Action item. From the line containing "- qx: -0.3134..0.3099" to the last line of the records, reproduce every line exactly and print nothing else.

[Records from a data source]
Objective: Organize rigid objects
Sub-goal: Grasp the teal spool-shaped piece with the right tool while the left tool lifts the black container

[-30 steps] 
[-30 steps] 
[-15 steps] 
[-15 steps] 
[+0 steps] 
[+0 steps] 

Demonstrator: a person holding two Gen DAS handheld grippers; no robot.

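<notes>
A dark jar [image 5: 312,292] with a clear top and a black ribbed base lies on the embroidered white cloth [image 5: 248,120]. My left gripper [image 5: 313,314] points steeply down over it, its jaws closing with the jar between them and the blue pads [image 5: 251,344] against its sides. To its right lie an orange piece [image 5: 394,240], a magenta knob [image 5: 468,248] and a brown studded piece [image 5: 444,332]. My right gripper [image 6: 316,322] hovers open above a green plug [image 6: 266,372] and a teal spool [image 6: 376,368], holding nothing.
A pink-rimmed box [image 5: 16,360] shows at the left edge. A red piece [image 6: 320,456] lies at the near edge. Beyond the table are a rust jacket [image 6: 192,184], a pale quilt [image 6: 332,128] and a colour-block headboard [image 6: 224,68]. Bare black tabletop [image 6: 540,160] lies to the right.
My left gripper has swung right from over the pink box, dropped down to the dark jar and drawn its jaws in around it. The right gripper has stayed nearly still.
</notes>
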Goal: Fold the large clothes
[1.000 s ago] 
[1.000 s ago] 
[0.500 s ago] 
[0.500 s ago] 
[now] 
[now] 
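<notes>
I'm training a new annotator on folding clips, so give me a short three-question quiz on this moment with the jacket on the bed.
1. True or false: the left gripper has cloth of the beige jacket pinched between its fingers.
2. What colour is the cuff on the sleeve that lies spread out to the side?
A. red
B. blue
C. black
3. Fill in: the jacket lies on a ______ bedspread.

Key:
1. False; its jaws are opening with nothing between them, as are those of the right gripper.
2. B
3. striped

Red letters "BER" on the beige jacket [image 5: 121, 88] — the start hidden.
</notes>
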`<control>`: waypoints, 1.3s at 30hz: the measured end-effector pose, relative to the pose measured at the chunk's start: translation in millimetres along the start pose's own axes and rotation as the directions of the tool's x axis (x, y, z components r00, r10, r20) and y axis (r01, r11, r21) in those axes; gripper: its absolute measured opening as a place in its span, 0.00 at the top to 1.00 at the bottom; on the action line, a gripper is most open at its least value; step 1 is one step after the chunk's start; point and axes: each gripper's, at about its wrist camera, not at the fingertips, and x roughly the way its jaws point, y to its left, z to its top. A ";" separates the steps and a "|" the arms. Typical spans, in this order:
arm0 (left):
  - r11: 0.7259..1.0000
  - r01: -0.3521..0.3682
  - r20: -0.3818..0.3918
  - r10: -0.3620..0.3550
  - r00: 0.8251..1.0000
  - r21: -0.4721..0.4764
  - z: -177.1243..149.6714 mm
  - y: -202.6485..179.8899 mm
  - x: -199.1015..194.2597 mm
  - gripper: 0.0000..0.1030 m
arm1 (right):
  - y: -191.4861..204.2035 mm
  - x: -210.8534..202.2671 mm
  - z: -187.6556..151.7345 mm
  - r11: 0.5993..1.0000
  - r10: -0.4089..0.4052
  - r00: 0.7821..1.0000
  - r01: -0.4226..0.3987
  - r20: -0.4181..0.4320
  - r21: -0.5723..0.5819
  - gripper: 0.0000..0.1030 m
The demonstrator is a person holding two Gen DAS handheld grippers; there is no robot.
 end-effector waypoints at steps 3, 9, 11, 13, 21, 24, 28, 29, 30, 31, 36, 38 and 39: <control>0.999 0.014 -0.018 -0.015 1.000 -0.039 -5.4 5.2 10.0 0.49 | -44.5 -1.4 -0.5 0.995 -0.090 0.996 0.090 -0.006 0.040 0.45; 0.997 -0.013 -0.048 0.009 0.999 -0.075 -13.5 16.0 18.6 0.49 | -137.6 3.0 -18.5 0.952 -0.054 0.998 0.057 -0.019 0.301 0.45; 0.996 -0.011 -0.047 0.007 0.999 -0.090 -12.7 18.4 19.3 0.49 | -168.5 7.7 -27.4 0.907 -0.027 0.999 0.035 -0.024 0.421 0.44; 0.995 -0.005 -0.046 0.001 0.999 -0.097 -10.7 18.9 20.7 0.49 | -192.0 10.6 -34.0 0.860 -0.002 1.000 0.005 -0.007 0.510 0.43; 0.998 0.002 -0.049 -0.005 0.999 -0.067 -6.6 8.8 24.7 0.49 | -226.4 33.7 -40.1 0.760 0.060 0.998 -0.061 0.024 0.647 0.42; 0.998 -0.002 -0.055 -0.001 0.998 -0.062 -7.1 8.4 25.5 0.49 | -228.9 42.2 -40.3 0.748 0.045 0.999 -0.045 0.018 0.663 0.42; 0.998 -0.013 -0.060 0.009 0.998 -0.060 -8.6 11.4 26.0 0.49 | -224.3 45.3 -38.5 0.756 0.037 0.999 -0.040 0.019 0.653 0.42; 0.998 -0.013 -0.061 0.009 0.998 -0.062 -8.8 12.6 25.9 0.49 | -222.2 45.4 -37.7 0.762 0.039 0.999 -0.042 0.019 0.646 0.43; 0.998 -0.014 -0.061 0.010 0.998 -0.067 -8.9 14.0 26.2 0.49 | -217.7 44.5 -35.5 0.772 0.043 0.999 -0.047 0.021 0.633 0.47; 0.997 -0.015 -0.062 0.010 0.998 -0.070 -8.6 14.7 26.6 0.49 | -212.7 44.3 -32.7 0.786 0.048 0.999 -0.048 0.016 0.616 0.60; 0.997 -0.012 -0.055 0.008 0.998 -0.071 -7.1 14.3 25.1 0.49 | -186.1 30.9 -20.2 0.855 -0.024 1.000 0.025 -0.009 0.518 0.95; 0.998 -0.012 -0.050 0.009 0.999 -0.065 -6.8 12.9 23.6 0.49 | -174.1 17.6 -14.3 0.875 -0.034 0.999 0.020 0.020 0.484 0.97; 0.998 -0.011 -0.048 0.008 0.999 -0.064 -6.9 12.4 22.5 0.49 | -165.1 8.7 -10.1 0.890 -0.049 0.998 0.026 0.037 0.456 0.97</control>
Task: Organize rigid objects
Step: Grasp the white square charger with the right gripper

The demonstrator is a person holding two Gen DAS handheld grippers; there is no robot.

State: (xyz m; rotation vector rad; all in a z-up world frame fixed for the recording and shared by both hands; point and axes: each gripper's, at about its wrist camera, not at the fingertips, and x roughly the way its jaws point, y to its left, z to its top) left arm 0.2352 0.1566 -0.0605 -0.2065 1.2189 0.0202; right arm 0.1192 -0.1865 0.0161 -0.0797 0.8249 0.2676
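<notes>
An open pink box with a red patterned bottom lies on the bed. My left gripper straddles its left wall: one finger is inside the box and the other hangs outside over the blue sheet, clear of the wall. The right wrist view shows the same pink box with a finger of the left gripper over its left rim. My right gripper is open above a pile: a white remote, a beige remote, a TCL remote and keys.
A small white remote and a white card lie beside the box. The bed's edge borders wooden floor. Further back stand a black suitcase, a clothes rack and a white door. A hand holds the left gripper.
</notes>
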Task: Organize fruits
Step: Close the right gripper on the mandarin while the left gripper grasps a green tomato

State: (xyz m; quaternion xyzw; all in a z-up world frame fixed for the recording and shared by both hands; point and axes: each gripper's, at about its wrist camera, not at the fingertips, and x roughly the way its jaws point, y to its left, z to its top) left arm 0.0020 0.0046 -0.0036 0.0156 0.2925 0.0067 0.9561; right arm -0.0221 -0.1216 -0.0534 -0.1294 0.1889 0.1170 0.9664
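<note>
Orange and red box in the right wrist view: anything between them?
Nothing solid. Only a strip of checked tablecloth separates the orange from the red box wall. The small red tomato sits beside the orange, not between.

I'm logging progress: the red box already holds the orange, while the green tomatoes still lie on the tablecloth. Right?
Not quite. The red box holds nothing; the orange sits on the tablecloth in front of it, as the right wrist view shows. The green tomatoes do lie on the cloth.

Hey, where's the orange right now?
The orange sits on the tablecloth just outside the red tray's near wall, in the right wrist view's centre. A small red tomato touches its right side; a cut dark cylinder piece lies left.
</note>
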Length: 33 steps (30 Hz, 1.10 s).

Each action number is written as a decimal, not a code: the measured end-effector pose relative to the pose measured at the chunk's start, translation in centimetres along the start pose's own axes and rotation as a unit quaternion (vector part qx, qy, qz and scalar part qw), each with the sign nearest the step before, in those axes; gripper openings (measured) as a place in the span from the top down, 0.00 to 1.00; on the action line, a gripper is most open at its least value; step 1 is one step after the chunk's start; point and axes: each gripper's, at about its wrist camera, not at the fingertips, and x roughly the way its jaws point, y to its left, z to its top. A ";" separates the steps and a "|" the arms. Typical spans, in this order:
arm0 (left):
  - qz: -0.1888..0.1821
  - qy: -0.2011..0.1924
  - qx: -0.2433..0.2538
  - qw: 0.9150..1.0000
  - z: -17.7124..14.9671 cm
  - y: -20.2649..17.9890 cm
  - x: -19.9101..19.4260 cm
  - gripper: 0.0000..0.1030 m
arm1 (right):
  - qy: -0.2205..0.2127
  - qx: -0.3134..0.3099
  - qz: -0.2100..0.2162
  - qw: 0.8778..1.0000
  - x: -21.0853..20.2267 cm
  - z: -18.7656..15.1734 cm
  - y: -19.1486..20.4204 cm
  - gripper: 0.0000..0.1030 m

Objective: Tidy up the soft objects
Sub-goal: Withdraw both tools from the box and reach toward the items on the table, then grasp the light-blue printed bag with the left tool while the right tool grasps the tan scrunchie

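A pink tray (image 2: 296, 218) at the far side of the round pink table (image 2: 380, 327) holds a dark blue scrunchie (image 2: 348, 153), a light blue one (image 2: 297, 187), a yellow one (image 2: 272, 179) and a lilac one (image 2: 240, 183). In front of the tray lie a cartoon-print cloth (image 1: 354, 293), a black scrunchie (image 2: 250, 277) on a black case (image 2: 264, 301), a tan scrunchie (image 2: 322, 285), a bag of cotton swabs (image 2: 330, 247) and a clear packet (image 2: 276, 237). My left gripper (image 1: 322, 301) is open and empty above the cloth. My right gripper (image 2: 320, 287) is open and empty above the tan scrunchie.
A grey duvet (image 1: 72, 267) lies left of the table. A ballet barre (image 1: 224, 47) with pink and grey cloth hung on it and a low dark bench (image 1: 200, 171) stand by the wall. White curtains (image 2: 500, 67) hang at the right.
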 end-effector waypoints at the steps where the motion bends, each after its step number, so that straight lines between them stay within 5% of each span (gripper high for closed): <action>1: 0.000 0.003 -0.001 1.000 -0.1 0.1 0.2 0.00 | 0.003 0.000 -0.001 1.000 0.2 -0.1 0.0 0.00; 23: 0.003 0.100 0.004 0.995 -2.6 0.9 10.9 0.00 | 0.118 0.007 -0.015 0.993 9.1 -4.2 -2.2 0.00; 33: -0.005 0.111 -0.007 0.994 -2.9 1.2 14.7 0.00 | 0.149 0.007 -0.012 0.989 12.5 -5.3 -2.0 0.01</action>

Answer below.
  - qx: -0.3134..0.3099
  - qz: -0.2100..0.2162
  - qw: 0.8778..1.0000
  - x: -21.0853..20.2267 cm
  - z: -18.7656..15.1734 cm
  - y: -19.1486..20.4204 cm
  - gripper: 0.0000..0.1030 m

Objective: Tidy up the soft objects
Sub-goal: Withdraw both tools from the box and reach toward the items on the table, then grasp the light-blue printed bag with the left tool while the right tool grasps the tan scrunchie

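A pink tray (image 2: 296, 218) at the far side of the round pink table (image 2: 380, 327) holds a dark blue scrunchie (image 2: 348, 153), a light blue one (image 2: 297, 187), a yellow one (image 2: 272, 179) and a lilac one (image 2: 240, 183). In front of the tray lie a cartoon-print cloth (image 1: 354, 293), a black scrunchie (image 2: 250, 277) on a black case (image 2: 264, 301), a tan scrunchie (image 2: 322, 285), a bag of cotton swabs (image 2: 330, 247) and a clear packet (image 2: 276, 237). My left gripper (image 1: 322, 301) is open and empty above the cloth. My right gripper (image 2: 320, 287) is open and empty above the tan scrunchie.
A grey duvet (image 1: 72, 267) lies left of the table. A ballet barre (image 1: 224, 47) with pink and grey cloth hung on it and a low dark bench (image 1: 200, 171) stand by the wall. White curtains (image 2: 500, 67) hang at the right.
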 end-effector waypoints at the steps where the motion bends, each after its step number, so that straight lines between them stay within 5% of each span (gripper high for closed): <action>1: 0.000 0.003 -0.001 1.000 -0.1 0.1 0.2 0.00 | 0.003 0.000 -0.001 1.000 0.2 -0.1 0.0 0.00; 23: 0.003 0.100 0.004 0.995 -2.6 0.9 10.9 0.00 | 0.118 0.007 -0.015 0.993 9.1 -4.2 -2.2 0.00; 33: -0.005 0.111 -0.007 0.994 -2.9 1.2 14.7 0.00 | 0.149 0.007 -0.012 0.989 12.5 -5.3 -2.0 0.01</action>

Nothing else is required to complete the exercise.